§ MR. H. G. REID (Aston Manor)
asked Mr. Attorney General, If his attention has been called to the decisions in election petitions under the Corrupt Practices Act, and to the unseating of Members in constituencies where it was proved the provisions and spirit of the Act had been impressed on the committees by the candidates, and carried out, with trifling exceptions over which they had no direct control, and which did not materially affect the elections, specially:—Barrow in Furness, where the sitting Member was unseated and burdened with heavy expenses because refreshments were provided, according to evidence, in very moderate quantities, for actual workers on the day of the election, as was done in the majority of constituencies, and held to be permissible by the legal authorities who prepared 266 editions of the Act for the guidance of candidates; also Ipswich and Norwich, where the elections were voided because small amounts had been paid or promised by irresponsible members of large committees without the cognizance and contrary to the instructions of the candidates and their duly appointed agents; also the Stepney Division of the Tower Hamlets, in which, although the successful candidate retained his seat, he was mulcted in heavy expenses; and, whether it is the intention of the Government to adopt any measure for amending or explaining the Act so as to prevent such uncertainty in the future, and the infliction upon the innocent of heavy penalties?

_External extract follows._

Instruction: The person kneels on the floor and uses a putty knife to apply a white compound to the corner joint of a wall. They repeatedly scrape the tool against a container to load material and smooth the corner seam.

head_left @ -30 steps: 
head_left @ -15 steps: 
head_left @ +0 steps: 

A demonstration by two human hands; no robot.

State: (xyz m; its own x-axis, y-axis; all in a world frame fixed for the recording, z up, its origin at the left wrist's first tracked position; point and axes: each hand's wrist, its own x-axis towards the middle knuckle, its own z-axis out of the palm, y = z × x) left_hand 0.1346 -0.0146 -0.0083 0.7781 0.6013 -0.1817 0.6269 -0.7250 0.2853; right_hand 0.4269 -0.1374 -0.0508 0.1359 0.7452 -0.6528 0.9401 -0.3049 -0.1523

§ THE ATTORNEY GENERAL (Sir CHARLES RUSSELL) (Hackney, S.)
, in reply, said, that the cases which were mentioned did not stand precisely in the same position. With regard to Barrow-in-Furness, the Member was unseated there for an illegal practice in the form of an illegal payment; and, under the 22nd and 23rd sections of the Corrupt Practices Act of 1883, the Election Judges might, if they had seen fit in the circumstances of the case, have held that it was no sufficient ground for unseating the Member. In the cases of Ipswich and Norwich, the acts there were corrupt practices, but of a very small kind unquestionably. They were not cases that came under the Corrupt Practices Act of 1883; they would have been grounds for unseating a Member under the prior law. When the Corrupt Practices Bill was before the House, his hon. Friend the Financial Secretary to the Treasury (Mr. Henry H. Fowler) moved a clause which would have had the effect of enabling Judges to deal with small and trivial acts of corruption, for which the candidate was not morally responsible, in the same way as under the 22nd and 23rd sections of the Act of 1883. The Amendment of his hon. Friend upon a division was negatived; and, under these circumstances, he could not say that the time had arrived for considering any fresh change in the law with regard to the matter. In ordinary litigation costs followed the event, unless the Judge who tried the case for good reasons saw right to order otherwise. That was substantially the law with regard to Election Petitions—namely, that the costs were in the discretion of the Judges, and the 267 Government did not see that any better rule could be made applicable to that kind of cases.
§ MR. H. G. REID
gave Notice that he would on an early day call attention to the decisions under the Corrupt Practices Act, and move a Resolution.